* _WHAT TO WORK ON_: Every line below between the line holding "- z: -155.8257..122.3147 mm" and the line holding "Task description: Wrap", inclusive, should be repeated exactly, and all other lines omitted.

* _GIVEN DATA_:
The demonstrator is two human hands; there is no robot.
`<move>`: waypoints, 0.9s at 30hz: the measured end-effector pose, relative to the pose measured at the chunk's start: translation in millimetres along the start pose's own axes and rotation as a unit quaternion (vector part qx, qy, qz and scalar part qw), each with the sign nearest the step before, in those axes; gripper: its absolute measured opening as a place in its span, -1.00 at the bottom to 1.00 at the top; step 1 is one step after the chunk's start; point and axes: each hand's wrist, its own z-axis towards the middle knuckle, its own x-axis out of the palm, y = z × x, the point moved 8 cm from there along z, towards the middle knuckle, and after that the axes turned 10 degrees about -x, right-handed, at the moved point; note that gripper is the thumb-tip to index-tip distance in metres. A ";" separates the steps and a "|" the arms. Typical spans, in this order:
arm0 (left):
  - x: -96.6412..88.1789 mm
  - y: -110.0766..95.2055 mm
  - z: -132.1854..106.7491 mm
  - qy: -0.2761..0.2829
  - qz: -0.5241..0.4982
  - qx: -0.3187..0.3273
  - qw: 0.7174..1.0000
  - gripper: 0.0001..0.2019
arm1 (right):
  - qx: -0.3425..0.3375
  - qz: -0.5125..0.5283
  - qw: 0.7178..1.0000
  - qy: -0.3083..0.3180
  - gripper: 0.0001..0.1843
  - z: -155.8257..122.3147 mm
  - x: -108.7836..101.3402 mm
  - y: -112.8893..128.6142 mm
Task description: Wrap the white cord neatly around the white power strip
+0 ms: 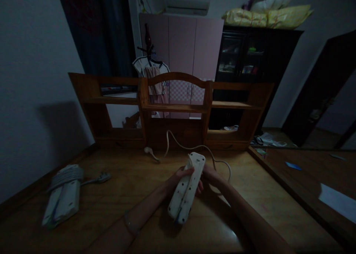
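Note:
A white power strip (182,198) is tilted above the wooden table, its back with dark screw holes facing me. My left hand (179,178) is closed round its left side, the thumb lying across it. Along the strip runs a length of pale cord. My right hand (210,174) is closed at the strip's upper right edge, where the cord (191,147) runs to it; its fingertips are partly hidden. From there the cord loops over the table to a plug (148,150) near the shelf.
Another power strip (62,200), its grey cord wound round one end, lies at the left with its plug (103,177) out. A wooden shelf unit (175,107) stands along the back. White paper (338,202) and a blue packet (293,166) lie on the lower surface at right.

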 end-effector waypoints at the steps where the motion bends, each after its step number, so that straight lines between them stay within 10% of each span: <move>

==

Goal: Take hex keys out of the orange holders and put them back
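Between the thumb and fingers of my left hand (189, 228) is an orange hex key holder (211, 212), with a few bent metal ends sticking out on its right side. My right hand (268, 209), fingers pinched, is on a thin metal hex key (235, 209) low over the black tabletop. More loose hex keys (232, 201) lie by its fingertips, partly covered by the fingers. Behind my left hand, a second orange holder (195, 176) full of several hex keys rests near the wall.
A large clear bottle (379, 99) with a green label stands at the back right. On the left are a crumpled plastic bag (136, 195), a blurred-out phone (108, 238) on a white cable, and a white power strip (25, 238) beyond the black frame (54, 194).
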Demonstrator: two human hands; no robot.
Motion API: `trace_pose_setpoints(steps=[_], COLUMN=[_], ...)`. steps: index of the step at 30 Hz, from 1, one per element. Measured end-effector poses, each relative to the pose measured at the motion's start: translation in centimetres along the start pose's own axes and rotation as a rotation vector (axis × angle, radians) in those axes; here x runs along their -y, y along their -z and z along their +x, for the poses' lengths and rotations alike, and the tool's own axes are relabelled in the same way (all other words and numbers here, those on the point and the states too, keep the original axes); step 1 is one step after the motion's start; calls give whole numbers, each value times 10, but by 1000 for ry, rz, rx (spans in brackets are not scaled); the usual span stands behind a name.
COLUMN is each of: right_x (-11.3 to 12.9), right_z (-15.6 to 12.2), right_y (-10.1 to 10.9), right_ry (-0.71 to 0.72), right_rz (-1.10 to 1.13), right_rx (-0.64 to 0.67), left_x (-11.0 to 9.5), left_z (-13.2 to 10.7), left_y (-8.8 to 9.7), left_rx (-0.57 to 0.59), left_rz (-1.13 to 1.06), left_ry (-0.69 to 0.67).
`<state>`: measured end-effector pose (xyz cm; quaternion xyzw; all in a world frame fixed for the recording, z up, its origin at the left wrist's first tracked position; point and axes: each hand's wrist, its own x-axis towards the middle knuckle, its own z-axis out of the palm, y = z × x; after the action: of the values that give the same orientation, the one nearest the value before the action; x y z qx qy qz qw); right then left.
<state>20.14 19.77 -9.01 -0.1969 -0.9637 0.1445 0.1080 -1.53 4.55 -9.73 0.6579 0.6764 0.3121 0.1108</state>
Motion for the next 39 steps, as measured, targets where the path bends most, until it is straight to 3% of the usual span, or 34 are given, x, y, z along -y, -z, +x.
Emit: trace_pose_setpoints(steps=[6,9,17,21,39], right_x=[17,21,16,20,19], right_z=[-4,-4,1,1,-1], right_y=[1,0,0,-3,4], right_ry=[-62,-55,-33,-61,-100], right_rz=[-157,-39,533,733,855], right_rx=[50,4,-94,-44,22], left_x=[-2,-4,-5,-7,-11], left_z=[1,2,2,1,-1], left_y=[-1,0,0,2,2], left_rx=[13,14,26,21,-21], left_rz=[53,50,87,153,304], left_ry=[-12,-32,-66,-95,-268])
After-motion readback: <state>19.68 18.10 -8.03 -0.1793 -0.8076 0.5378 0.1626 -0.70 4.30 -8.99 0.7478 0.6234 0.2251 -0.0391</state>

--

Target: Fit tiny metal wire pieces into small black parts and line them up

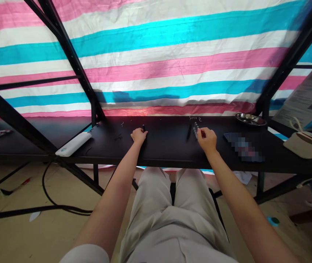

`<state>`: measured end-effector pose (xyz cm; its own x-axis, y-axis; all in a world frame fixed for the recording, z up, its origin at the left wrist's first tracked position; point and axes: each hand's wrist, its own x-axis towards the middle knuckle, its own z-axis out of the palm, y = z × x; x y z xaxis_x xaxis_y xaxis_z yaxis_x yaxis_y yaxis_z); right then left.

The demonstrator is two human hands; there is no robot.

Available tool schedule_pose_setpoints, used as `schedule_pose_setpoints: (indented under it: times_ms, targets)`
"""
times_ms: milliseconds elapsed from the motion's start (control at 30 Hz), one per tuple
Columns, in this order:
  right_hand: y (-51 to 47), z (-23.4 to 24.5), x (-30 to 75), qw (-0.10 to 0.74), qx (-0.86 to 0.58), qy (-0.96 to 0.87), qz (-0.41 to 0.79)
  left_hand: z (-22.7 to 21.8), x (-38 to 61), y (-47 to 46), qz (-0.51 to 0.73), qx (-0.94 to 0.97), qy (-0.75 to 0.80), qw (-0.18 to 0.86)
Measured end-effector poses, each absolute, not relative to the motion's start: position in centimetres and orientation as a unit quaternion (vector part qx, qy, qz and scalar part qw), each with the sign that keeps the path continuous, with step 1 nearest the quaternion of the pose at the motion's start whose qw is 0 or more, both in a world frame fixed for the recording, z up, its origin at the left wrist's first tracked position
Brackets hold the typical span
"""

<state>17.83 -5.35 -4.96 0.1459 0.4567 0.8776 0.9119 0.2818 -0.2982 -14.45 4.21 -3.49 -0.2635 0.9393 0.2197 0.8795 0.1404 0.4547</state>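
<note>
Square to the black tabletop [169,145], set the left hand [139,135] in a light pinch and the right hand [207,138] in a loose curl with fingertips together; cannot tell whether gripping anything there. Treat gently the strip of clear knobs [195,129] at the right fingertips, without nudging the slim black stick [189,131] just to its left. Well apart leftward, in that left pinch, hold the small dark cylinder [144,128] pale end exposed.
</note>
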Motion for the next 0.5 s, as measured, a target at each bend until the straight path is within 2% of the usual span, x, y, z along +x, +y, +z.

* _ANSWER TO THE PROBLEM_:
  - z: -155.8257..122.3147 mm
  - x: -108.7836..101.3402 mm
  - y: -112.8893..128.6142 mm
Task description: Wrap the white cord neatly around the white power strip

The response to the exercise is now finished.